* _Directions for this task_
Below are records. Find each line in them that holds the word "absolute" and copy it.

[Dataset excerpts]
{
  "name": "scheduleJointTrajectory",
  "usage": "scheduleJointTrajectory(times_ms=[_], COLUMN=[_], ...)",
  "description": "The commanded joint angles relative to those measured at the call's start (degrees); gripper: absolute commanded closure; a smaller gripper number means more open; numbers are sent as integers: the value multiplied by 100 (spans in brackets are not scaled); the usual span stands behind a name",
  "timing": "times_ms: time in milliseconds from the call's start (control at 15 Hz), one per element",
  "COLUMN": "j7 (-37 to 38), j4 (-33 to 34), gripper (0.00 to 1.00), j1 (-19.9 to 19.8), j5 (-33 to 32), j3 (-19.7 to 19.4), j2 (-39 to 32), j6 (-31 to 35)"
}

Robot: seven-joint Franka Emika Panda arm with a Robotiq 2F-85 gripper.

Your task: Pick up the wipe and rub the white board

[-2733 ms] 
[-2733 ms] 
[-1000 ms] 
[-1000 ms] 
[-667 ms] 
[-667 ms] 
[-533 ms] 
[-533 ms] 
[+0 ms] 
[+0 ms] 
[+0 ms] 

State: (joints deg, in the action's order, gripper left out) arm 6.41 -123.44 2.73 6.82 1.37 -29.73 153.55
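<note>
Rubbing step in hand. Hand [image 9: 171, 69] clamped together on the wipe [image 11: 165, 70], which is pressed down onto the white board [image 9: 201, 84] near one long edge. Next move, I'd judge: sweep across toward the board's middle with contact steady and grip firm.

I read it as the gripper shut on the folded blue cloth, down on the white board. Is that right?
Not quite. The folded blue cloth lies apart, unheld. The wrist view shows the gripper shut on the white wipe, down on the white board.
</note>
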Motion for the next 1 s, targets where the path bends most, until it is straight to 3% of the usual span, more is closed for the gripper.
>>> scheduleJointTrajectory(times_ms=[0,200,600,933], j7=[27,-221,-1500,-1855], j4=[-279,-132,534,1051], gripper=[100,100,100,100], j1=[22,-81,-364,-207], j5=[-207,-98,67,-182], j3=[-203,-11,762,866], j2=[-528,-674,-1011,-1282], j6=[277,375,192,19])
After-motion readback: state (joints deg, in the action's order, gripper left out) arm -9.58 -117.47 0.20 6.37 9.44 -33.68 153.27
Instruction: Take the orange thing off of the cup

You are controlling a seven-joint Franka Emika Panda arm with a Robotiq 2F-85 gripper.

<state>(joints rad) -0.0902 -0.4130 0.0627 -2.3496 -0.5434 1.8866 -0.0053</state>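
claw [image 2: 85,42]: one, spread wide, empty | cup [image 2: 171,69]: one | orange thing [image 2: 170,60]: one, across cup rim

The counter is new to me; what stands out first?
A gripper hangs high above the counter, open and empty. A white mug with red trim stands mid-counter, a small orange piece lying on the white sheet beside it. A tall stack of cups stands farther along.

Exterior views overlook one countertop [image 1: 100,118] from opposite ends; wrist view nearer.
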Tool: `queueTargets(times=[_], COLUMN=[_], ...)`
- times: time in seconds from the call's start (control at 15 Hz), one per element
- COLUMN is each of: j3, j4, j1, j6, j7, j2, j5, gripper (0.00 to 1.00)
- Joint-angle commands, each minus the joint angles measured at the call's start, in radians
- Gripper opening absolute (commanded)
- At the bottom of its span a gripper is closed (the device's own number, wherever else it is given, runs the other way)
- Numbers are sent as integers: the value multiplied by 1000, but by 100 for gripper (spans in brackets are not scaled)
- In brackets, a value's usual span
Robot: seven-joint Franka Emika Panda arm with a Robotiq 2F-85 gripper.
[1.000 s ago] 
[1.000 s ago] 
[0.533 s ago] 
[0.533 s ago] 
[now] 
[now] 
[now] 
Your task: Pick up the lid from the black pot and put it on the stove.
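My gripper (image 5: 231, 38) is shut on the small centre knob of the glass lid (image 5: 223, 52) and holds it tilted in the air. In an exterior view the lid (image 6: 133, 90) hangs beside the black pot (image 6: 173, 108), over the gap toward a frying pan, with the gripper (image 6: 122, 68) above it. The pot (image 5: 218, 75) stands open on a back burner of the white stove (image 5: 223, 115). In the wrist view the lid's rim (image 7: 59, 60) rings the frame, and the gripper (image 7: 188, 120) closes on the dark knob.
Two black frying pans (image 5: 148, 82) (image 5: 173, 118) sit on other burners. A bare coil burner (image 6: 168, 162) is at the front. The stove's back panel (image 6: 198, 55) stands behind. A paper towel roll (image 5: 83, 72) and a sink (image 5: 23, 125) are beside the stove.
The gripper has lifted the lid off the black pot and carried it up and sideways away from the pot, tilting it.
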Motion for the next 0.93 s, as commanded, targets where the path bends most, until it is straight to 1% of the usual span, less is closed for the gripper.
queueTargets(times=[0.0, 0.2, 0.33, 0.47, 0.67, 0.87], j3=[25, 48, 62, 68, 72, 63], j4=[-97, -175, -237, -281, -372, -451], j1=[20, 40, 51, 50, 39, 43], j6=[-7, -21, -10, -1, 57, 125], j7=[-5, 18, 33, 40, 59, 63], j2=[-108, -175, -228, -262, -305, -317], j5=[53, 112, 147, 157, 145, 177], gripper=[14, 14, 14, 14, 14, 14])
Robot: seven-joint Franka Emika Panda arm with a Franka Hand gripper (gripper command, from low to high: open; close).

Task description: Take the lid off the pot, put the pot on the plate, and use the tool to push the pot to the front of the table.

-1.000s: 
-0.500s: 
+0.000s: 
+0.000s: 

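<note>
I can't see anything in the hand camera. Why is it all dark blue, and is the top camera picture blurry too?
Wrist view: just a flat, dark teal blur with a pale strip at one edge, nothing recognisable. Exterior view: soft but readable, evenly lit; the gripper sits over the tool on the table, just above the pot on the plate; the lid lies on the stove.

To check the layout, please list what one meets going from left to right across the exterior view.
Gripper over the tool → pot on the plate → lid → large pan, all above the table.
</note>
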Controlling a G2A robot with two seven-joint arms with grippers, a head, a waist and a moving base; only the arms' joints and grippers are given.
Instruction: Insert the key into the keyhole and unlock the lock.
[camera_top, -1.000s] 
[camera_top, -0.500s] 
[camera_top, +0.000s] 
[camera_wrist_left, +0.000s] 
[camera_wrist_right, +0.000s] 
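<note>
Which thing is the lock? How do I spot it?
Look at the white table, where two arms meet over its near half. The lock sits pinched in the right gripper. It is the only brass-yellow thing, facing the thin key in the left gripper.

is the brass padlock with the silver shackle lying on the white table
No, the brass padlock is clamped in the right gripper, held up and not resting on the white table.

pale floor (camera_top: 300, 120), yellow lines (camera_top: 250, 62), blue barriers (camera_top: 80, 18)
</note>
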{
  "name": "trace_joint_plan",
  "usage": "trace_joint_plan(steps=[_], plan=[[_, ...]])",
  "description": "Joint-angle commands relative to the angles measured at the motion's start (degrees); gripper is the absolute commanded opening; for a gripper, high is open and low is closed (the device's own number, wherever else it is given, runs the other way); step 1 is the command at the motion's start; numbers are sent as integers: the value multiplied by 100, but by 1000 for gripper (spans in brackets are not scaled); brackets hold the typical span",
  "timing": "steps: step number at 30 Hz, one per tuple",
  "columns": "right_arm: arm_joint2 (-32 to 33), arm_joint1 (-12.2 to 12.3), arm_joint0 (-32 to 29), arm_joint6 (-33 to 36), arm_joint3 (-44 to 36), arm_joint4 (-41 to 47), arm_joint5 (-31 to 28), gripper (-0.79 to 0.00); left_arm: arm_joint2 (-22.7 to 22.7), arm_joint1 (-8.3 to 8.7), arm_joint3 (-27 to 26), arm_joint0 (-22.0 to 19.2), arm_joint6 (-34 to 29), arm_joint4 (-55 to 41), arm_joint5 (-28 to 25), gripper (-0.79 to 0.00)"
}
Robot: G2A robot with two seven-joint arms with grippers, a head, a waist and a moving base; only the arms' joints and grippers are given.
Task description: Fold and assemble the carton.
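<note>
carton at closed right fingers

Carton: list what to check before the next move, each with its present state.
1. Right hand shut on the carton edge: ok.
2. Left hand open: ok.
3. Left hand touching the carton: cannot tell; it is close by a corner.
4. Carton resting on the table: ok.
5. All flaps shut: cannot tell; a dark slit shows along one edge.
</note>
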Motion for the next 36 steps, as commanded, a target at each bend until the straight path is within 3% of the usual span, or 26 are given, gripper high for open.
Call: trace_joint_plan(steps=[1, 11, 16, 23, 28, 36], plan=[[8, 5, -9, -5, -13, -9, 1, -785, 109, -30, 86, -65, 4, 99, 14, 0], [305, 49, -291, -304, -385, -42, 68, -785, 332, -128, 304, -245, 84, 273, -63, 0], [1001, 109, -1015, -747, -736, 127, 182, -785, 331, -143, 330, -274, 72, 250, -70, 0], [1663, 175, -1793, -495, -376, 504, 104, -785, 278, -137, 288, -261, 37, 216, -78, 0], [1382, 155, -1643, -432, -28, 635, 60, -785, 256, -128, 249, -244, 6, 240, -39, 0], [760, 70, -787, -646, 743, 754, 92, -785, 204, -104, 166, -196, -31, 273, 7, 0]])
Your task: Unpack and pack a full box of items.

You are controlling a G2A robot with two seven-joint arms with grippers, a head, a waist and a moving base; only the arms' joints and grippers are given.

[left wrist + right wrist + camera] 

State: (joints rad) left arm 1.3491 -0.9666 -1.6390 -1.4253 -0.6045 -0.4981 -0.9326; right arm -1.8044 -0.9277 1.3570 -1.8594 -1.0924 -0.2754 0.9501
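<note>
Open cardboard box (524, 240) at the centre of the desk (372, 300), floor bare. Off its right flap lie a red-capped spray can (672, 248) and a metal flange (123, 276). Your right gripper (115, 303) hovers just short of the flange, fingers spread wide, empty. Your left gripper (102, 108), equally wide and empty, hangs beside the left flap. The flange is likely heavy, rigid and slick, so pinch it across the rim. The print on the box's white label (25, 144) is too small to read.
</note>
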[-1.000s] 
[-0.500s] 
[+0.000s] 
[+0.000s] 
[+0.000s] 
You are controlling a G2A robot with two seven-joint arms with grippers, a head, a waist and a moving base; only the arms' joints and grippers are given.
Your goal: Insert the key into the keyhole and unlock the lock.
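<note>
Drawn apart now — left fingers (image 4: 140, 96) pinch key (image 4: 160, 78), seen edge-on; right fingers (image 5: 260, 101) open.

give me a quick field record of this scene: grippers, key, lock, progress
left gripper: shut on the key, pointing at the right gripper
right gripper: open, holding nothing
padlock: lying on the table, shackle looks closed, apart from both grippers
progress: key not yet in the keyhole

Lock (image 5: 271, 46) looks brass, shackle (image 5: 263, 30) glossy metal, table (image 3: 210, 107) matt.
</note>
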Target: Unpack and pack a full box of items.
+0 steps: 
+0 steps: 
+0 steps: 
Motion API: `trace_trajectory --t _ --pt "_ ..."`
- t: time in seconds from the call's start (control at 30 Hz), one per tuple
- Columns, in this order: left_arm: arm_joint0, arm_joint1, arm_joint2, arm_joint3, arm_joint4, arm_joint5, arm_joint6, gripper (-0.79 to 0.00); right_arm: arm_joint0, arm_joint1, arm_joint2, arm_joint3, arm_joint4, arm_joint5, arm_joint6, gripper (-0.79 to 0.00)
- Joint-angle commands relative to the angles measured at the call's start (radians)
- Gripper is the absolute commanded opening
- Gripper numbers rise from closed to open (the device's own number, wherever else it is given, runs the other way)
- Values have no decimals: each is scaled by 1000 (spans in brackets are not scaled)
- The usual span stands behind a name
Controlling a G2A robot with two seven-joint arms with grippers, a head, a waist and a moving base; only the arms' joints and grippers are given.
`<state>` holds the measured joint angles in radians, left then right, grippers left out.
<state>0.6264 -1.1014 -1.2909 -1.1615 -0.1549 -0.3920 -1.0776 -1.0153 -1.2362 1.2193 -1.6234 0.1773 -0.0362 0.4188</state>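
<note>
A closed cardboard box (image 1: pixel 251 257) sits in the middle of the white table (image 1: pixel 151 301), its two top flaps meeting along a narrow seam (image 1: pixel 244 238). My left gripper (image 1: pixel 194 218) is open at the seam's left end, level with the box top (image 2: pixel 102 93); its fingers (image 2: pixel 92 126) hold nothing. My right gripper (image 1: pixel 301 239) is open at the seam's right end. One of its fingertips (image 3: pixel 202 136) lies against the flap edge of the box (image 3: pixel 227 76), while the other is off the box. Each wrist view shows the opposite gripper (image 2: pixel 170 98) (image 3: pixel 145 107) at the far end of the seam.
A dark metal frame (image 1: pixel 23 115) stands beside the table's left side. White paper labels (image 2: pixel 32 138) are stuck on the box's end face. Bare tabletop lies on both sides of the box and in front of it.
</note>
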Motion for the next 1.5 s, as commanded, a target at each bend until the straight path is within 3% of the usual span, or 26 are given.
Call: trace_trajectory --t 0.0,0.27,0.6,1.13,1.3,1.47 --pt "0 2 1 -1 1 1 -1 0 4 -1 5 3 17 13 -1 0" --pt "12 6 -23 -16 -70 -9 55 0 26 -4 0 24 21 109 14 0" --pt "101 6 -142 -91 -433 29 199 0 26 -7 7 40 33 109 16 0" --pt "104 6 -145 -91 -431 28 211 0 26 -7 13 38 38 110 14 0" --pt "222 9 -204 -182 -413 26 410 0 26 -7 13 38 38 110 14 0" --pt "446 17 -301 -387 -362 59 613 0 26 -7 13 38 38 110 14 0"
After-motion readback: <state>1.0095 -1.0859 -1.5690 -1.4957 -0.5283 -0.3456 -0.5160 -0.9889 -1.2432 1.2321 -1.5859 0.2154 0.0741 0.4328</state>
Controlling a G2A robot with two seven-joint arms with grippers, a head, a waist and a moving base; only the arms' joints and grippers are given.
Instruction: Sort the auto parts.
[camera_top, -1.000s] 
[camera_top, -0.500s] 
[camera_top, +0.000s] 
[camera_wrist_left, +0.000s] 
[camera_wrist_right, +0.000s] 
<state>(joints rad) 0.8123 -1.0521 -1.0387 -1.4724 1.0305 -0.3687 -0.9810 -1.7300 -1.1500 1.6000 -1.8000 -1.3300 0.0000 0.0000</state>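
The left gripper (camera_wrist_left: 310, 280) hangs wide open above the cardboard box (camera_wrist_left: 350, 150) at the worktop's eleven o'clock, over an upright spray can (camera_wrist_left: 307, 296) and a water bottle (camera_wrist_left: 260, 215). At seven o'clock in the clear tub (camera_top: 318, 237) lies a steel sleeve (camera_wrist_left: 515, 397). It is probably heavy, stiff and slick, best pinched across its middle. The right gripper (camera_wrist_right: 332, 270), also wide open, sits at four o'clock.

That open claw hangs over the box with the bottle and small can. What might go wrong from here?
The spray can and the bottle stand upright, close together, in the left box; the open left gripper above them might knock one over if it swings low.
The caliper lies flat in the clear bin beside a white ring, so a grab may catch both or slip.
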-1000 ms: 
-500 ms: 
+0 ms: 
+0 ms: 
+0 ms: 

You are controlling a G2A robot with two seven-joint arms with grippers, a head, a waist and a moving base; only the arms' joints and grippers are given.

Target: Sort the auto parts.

* _Answer box_
  "description": "The commanded joint angles relative to those measured at the call's start (degrees); gripper: absolute commanded closure; a smaller gripper number means more open; numbers are sent as integers: the value multiplied by 100 (spans in brackets are not scaled); the usual span stands behind a name",
- Gripper opening absolute (commanded)
  "description": "Joint-angle commands relative to the angles measured at the motion's start (degrees); gripper is the absolute commanded opening; for a gripper, high is open and low is closed (the device's own number, wherever else it is given, runs the other way); step 1 is the command at the motion's start; numbers are sent as integers: the value multiplied by 100, but by 1000 for gripper (spans in brackets are not scaled); brackets hold the typical span",
- Gripper is the absolute commanded opening

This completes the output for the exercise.